You're right, a lower aging temp will produce a more complex cheese, but it takes a long, long time. Not practical for most producers; there are bills to pay :)

edit: Re:oxygen and water. This is more important when there are active cell processes that go on, meaning in the first 2-4 weeks of maturity. Those weeks are ultra crucial to the final character of the cheese because bacteria still carry out metabolytic processes, mostly anaerobic. With active metabolysis, Krebs and other similar processes have a chance to produce more complex foundational compounds that are then key in later chain reactions as the cheese ages from 30 days to eating.
Title: Re: Ooooh...Gouda!
Post by: mosborn on April 27, 2010, 12:18:15 AM
Yesterday I cut the Gouda that I made on November 21.   

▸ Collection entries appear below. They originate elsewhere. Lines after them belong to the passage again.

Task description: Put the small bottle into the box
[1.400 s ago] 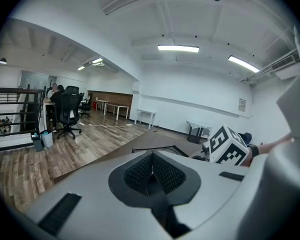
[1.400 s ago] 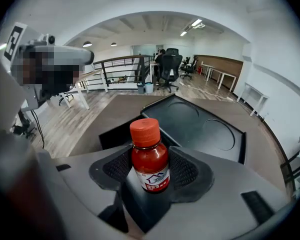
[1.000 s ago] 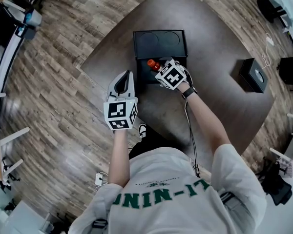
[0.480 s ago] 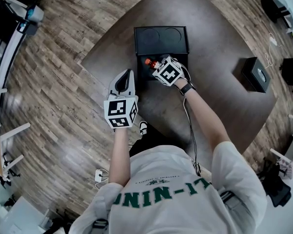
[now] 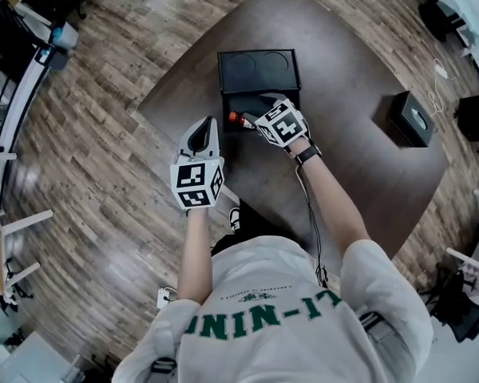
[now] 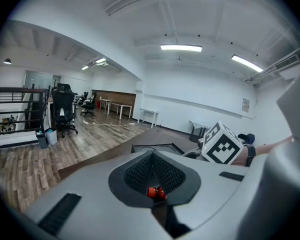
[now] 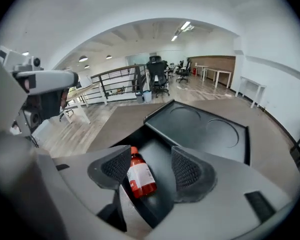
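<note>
The small bottle (image 7: 139, 176), red cap and white label, lies on its side inside the open black box (image 7: 160, 154). My right gripper (image 7: 151, 168) hangs over it with its jaws opening. The left pad sits beside the bottle and the right pad stands well clear of it. In the head view the bottle (image 5: 236, 119) shows its red cap at the box's (image 5: 259, 96) near left, just ahead of the right gripper (image 5: 255, 120). My left gripper (image 5: 201, 131) hovers left of the box at the table edge, jaws together and empty; in its own view the left gripper (image 6: 153, 169) points toward the box.
The box's lid (image 5: 258, 70), with two round recesses, lies open behind it. A second small black box (image 5: 409, 118) stands at the table's right. The dark table (image 5: 343, 62) sits on a wood floor; office chairs and a railing are far off.
My right gripper has carried the bottle down into the near-left part of the box and its jaws have widened off it. The left gripper has hardly moved.
</note>
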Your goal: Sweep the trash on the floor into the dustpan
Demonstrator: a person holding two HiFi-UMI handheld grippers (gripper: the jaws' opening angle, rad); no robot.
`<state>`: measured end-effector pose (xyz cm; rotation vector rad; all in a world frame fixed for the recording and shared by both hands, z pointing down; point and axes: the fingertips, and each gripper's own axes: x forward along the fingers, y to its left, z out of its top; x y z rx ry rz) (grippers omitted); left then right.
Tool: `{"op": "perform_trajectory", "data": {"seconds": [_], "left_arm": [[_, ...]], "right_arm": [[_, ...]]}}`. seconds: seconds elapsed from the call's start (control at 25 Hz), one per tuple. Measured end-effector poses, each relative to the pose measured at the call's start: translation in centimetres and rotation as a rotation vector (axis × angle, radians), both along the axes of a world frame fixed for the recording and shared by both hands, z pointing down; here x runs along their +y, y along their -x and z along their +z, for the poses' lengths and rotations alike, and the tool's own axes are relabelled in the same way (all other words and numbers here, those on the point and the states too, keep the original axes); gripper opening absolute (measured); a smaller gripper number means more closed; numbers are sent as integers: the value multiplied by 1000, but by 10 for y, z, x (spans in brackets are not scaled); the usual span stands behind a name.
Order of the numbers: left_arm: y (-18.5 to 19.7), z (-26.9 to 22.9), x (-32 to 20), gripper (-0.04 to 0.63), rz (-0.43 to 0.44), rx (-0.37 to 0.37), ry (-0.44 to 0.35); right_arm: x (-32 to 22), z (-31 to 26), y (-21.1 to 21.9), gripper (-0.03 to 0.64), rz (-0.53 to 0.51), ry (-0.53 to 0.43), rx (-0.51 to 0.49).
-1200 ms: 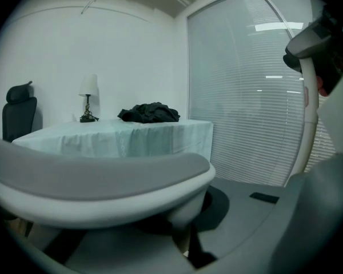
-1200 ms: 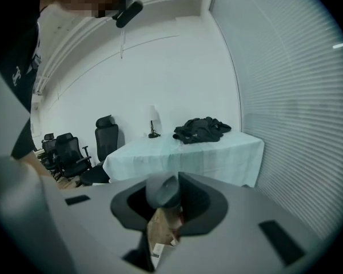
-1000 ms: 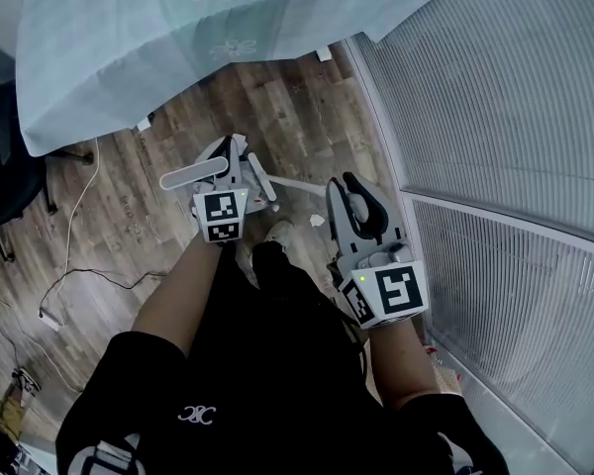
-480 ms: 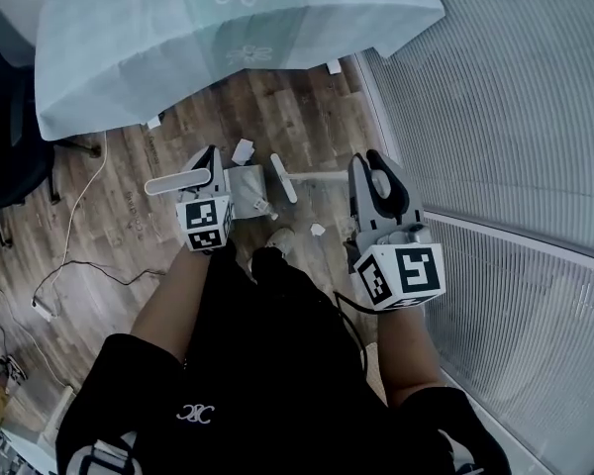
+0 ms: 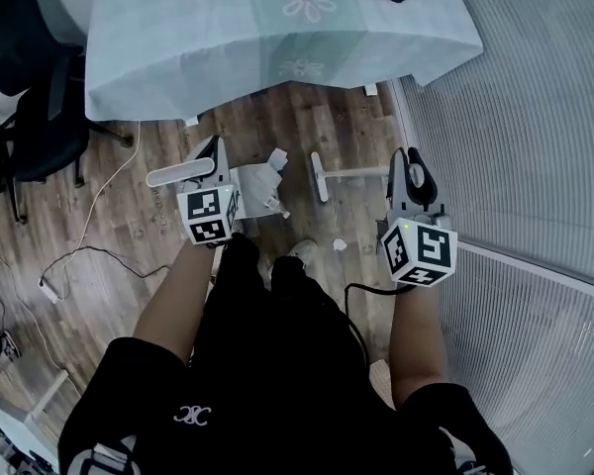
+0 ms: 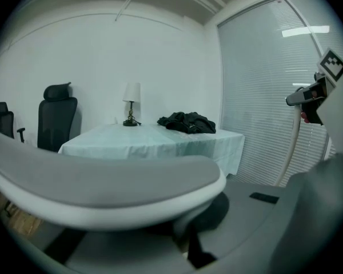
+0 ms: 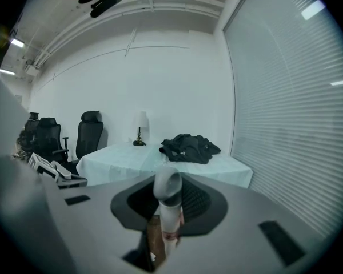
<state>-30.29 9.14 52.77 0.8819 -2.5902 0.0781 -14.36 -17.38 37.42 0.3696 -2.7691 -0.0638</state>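
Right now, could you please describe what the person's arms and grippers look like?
The left gripper and right gripper are light grey with black parts, and each carries a white cube with black square markers. A black cable leaves the right one. The person wears a black short-sleeved top with a small white logo.

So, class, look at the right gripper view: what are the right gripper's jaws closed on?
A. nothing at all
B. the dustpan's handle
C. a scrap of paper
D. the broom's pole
D: the right gripper view shows the broom's pole standing upright between the jaws of the right gripper, while the dustpan's handle is held by the left gripper.
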Motion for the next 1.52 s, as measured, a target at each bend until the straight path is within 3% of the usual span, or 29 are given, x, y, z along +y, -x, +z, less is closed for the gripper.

I used the recipe from Ricki Carroll's "Home Cheese Making" book, -- mostly -- as close as I could.    The final aging was in the vegetable bin at the bottom of my refrigerator, so that's got to be cooler than 50 degrees.  I put a few tablespoons of liquid smoke in the one gallon of whole cow milk, storebought milk at Aldi.
   I posted this picture of how I pressed it before.  Some of you might remember. :)  Seems to have worked.
   I waxed it with melted candles I bought at the thrift shop.   
It came out like smoked Gouda.  :)  Seemed pretty good, but then I'm not a cheese expert.  I just make stuff and eat it and think it's pretty darned cool.  That, with some of my homemade-from-frozen-grape-juice-concentrate wine, and I think I'm doing something neat.     It's enough to amuse myself and impress my friends, anyway.
   
Thanks to all of you guys for your help, encouragement and information.  As you can see, you have nothing to worry about as far as competition goes!  LOL


Title: Re: Ooooh...Gouda!
Post by: DeejayDebi on April 27, 2010, 02:50:55 AM
I love your setup Mosborn! Looks too familuar!